#### ABOUT THIS EXERCISE
All that is needed is the first stretch of the listing below, repeated exactly and ending with the line that contains "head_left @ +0". Pictures are to be left out.

#### RECORDED INFORMATION
================================

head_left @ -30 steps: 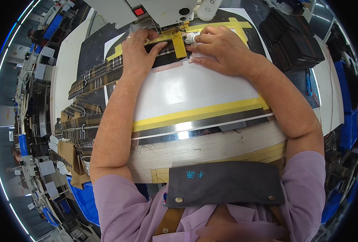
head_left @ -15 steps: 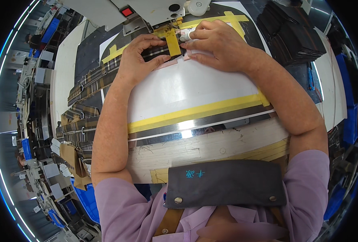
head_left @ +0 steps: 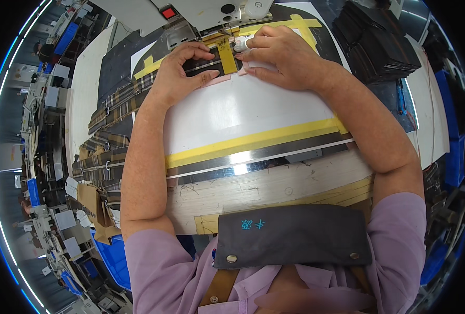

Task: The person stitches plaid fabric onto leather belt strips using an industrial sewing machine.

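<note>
A plaid fabric strap (head_left: 203, 64) lies on the white work sheet under the sewing machine head (head_left: 190, 15). My left hand (head_left: 183, 70) rests over it, fingers curved and thumb apart, with open space between thumb and fingertips. Just right of it, a yellow strip (head_left: 227, 57) runs toward me from below the machine. My right hand (head_left: 279, 55) lies with fingers spread at that strip's right side, fingertips pressing down on the work. A white covering (head_left: 241, 43) sits on one of its fingertips. Narrow pink pieces (head_left: 216, 81) line the near edge of the strap.
Yellow tape (head_left: 253, 142) borders the white sheet (head_left: 243, 112). More plaid straps with metal rings (head_left: 109, 118) hang at the left. A stack of dark folded pieces (head_left: 376, 44) stands at the right, blue pens (head_left: 402, 99) below it. The wooden table edge (head_left: 274, 191) is nearest me.
My left thumb has drawn back slightly from the yellow strip, leaving a wider gap. My right hand stays nearly in place. The whole view has shifted a little.
</note>
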Action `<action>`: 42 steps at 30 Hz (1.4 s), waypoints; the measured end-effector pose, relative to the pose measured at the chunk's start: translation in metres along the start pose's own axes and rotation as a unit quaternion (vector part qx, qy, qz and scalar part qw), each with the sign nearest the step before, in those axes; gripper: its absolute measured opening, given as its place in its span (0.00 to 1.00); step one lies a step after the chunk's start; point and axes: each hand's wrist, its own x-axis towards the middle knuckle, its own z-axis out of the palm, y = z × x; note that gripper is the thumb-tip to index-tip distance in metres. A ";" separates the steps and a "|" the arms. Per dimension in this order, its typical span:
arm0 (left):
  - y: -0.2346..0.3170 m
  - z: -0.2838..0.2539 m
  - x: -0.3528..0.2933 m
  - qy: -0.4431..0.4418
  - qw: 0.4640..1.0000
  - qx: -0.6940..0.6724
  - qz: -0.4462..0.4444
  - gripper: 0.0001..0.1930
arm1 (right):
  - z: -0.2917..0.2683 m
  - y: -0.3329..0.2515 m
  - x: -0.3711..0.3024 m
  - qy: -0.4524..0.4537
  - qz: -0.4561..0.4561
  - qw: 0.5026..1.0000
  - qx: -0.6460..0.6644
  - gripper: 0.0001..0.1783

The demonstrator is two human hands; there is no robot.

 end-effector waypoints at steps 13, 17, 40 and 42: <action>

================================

#### REPLY TO THE EXERCISE
head_left @ -30 steps: 
head_left @ -15 steps: 
head_left @ +0 steps: 

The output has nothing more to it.